As promised… the greek salad recipe that accompanied last week’s amazing greek chicken. This recipe is easy, healthy and incredibly fresh! My roommate Lin and I ate the salad on a bed of lettuce to make it more salad-esque. The choice is up to you!
Original recipe: myrecipes.com
- 2 cucumbers, cut into 1/2-inch cubes
- 2 large tomatoes, cored and cut into 1/2-inch cubes
- 1 medium red onion, chopped, then rinsed and drained
- 1 1/3 cups coarsely chopped parsley
- 1 1/3 cups drained pitted kalamata olives
- 1/2 cup extra-virgin olive oil
- 1/2 cup lemon juice
- 1 1/2 teaspoons dried oregano
- 1 pound feta cheese
- Salt and fresh-ground pepper, to taste
- In a large bowl, combine cucumbers, tomatoes, onion, parsley, and olives.

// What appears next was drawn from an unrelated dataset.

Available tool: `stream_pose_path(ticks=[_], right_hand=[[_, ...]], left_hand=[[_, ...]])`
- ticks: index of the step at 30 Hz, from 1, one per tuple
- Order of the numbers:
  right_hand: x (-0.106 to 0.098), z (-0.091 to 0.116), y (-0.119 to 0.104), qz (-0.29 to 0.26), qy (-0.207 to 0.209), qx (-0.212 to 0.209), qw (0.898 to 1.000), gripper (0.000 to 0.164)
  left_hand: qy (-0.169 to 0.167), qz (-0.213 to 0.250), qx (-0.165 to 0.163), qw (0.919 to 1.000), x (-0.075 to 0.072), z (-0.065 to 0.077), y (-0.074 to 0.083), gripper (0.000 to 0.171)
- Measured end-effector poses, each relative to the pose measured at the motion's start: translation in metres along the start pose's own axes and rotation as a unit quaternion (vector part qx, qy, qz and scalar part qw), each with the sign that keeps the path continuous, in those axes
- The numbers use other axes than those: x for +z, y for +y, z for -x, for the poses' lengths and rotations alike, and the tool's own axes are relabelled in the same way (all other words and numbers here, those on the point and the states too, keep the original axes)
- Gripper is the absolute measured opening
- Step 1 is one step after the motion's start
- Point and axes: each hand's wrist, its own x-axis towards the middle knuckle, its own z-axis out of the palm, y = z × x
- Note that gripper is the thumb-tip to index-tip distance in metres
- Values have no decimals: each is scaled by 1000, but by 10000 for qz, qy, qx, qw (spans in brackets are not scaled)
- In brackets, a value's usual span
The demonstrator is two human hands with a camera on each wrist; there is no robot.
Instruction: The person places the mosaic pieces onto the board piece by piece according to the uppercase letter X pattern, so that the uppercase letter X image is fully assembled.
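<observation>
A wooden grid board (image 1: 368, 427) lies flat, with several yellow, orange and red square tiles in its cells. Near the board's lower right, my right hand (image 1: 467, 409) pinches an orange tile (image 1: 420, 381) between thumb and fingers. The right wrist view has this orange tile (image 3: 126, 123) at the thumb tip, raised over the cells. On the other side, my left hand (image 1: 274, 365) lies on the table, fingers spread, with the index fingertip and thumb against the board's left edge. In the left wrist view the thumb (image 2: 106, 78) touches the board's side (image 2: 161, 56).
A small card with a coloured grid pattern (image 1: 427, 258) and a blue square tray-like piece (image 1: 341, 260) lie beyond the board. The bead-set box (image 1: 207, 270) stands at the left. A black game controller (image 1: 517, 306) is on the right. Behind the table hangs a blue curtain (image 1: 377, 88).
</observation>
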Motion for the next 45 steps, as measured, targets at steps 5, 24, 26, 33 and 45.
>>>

- In a small bowl, mix olive oil, lemon juice, and oregano.
- Break feta cheese into about 1/2-inch chunks and add to cucumber mixture. Add dressing and mix gently, adding salt and pepper to taste.
Notes: You can prepare through step 2 up to 4 hours ahead; cover and chill vegetables and dressing separately. Just before serving, pour cucumber mixture into a colander to drain off any liquid, then return to bowl and mix with feta cheese and dressing.